Joseph Farah recently reminded us that, "America is not slouching toward totalitarianism, it is rushing headlong toward it." And if so, are there any apologists that can sincerely argue that a people rushing toward a totalitarian police state aren't seriously flirting with that harlot we call Fascism? And if we are, then denial herself is the brutal, silent, black leather-clad dominatrix of the entire affair. History would suggest she is an indifferent whore, much to the tragic sadness of those throughout the ages who insist on getting involved with her. She's just as likely to strike down her most powerful despots and ideological advocates as she is the powerless and innocent.
Still, no matter how much you try, you can never backtrack after considering these notions. There's a legitimate contention for reasonable limitations to the possible abuse of central power. That goes for the most justifiable causes, including nationally or internationally homogenized education, health care, or militant police protection.
There's a popular line of reasoning circulating these days arguing that governments are basically in the business of selling protection. Protection from poverty, foreign invaders, thieves and other common criminals, "class injustice," our "inability" to provide for ourselves, those who would insult us, environmental degradation, our propensity to drive without fastening our seat belts or ride without our helmets, anything and everything they can think of. So when they come to sell you this protection you may ask them what happens if you decline their monopolized services. What happens if you should like to shop elsewhere for these "necessities," in a more competitive market? What happens if even from a reasonable posture, you refuse to unilaterally allow the federal, state, or local authorities to take your money in exchange for limiting your freedom to negotiate with them? Well, there's a strong possibility that they'll read you your "rights" and flat out tell you that then you'll need protection from them. That this fact so reminds any reasonable thinker of the protection rackets of organized crime should cause any rational person to look at the entire matter from a different perspective.

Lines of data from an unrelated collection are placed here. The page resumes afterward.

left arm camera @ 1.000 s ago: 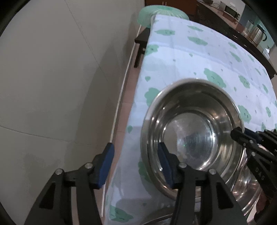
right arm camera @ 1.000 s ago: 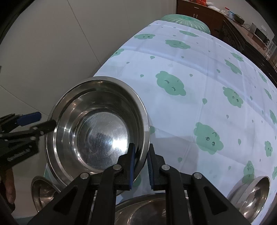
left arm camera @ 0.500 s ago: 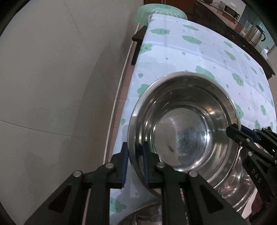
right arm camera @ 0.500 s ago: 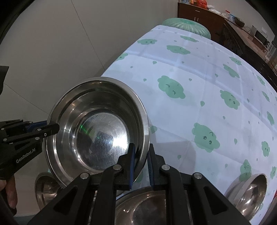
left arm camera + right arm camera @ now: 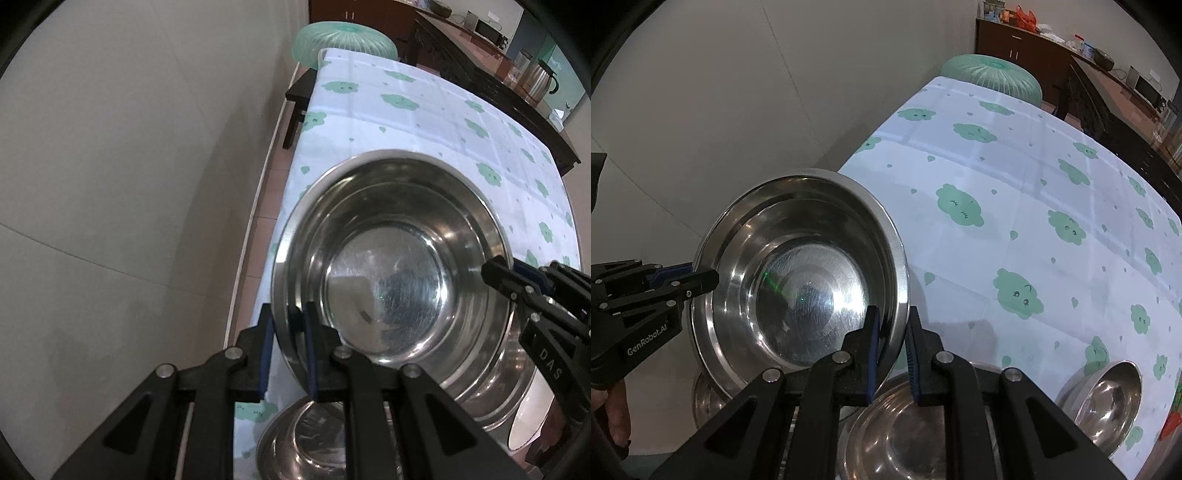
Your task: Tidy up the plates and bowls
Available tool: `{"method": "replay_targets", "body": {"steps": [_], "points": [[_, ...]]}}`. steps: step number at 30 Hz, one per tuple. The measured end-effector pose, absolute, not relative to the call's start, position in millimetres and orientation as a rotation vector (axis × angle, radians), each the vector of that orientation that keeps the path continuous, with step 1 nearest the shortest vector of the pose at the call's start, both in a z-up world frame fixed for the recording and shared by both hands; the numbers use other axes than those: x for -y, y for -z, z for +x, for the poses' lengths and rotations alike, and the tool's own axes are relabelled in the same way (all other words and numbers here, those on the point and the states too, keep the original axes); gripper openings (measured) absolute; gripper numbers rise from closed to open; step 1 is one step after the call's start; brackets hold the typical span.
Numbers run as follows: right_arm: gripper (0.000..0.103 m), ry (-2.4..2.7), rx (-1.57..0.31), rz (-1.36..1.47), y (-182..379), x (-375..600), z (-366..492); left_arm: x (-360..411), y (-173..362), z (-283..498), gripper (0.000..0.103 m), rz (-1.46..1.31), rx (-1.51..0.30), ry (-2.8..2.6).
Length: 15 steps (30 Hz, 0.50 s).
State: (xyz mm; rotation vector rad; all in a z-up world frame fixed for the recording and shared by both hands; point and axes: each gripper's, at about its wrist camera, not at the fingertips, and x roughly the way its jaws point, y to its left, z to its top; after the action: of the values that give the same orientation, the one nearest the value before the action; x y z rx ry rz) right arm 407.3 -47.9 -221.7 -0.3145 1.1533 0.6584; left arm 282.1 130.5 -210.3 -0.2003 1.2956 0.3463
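— What are you holding right now?

— I'm gripping one big steel bowl (image 5: 391, 258) with both tools. My left gripper (image 5: 288, 350) is clamping the rim on its near left side, and its jaws have just been closing onto that rim. My right gripper (image 5: 891, 354) is pinching the opposite edge, jaws tight on the metal.

— Where is the bowl sitting?

— It isn't sitting; I'm holding it tilted above the near corner of the table (image 5: 1015, 177), the one under the white cloth with green cloud faces. (The bowl's inside is catching a lot of glare.)

— Anything under it?

— Another steel bowl (image 5: 897, 432) is lying just below my right gripper, and a smaller bowl (image 5: 1104, 398) is resting on the cloth off to the right. In the left view, a further steel rim (image 5: 495, 391) is showing right behind the held bowl; I cannot tell whether they are touching.

— And beyond the table?

— A green ribbed stool (image 5: 343, 44) is standing at the far end.
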Motion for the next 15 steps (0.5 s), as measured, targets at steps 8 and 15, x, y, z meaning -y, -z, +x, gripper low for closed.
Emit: {"method": "replay_targets", "body": {"steps": [8, 15], "points": [[0.015, -0.676, -1.147, -0.323, 210, 49, 386, -131, 201, 259, 0.013, -0.224, -1.290, -0.342], [0.015, -0.696, -1.151, -0.333, 204, 50, 364, -132, 199, 238, 0.013, -0.237, -1.286, -0.341]]}}
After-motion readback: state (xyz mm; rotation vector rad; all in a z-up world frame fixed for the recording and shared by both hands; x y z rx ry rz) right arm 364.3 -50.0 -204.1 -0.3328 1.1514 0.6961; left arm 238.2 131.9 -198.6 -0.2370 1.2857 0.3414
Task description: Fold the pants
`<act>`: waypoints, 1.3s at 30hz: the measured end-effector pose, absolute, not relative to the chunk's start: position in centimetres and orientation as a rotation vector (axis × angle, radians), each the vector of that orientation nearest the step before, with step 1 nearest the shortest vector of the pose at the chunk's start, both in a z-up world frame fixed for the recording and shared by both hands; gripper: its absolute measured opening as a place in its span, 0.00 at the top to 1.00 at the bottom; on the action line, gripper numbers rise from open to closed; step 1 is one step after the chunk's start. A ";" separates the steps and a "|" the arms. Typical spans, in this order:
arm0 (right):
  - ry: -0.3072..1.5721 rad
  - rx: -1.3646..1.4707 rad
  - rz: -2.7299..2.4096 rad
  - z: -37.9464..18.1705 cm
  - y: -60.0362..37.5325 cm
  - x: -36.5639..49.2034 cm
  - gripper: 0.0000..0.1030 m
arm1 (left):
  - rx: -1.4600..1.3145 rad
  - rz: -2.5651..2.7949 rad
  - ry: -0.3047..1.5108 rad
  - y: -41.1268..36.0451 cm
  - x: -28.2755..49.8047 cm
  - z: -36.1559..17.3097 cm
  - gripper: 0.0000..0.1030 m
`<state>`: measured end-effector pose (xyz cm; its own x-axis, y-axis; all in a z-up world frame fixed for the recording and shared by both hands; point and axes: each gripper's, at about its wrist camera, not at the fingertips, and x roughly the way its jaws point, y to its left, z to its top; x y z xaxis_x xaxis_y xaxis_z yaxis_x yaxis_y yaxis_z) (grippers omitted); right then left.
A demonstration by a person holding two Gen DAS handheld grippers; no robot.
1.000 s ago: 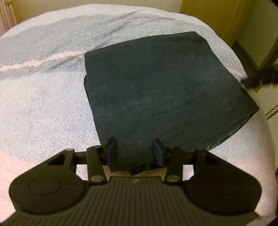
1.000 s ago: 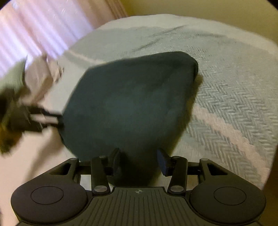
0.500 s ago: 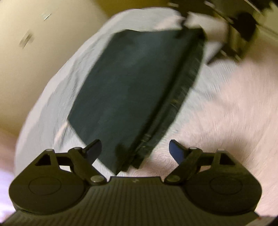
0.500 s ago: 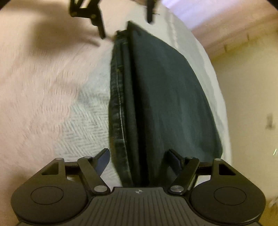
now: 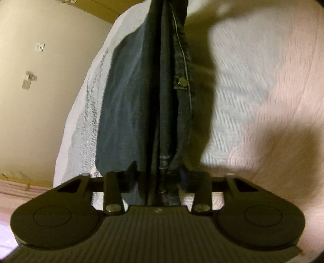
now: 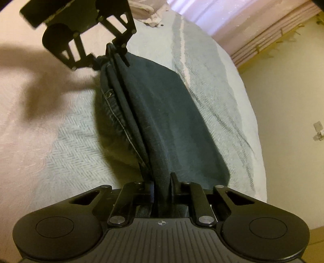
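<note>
The folded dark denim pants [image 6: 174, 113] are lifted by one long layered edge over the bed [image 6: 77, 141], their free side hanging to the herringbone bedspread.

The right wrist view takes in both tools. The right gripper [image 6: 163, 188] is closing, and its two fingers already press the stacked layers at the near end of the edge, with cloth filling the narrow gap between them. At the far end the left gripper [image 6: 113, 53] shows from outside, its black linkage pinching the other corner of the same edge. This view alone shows the pale curtain [image 6: 202, 12] beyond the bed and a heap of light cloth [image 6: 149, 18] near the top of the frame.

The left wrist view looks straight along the fold. Here the left gripper [image 5: 160, 178] is closing too, with the bundled layers between its fingers and touching them. Only this view shows a round metal rivet [image 5: 182, 82] beside pale stitching on the denim. The right gripper is out of its sight.

No brand, label or writing can be read in either view.
</note>
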<state>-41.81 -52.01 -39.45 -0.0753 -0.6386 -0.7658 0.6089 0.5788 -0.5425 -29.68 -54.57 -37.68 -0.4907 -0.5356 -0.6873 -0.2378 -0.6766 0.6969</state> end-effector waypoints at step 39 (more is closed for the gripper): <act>1.152 -0.150 -0.943 -43.9 -82.7 -73.1 0.79 | 1.588 -2.122 -0.461 -83.6 -64.8 -36.8 0.68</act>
<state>-73.13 -82.68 -43.91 0.0837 -0.7004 -0.7088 0.5571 0.6227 -0.5495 -64.85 -83.64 -36.80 -0.2376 -0.5363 -0.8099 0.1515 -0.8440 0.5144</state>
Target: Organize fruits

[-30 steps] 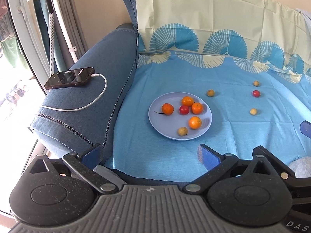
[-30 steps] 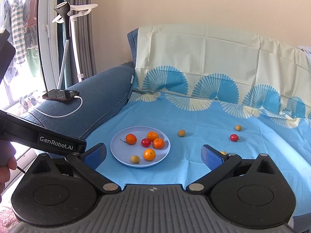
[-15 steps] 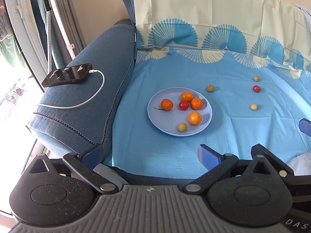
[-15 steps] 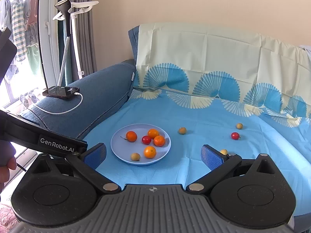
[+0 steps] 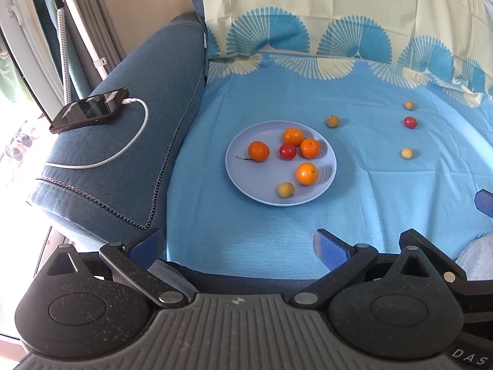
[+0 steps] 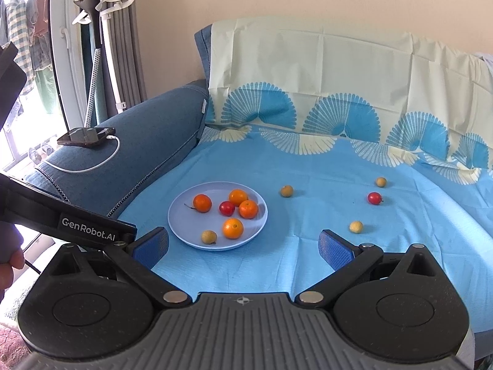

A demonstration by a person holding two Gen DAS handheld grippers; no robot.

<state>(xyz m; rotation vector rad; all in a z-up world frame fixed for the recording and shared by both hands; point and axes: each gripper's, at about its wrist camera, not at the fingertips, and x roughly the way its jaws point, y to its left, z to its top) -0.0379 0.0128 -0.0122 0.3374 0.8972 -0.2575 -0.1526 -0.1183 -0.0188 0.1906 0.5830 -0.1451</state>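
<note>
A dark phone lies flat on the blue sofa armrest, screen up, with a white charging cable plugged into its end and looping across the armrest fabric. Behind the armrest stands a garment steamer with a white hanger top, beside grey curtains. Beyond the armrest, past the window, clothes hang.

A lived-in home, most likely a sitting room. A blue denim-like fabric sofa is draped with a cream and blue fan-patterned sheet. A black smartphone charges on its armrest through a white cable. Grey curtains and a white standing garment steamer flank a window, with laundry hanging outside.
</note>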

"In order to become the master, the politician poses as the servant."
Charles de Gaulle
While to a certain degree the views presented here may be considered an oversimplification, or hyperbole for the benefit of illustration, they still color every further thought we might have about government. The worst thing about seeing our aging collectivist king without his clothes is that you can never get his fat, hairy, greasy image out of your mind again.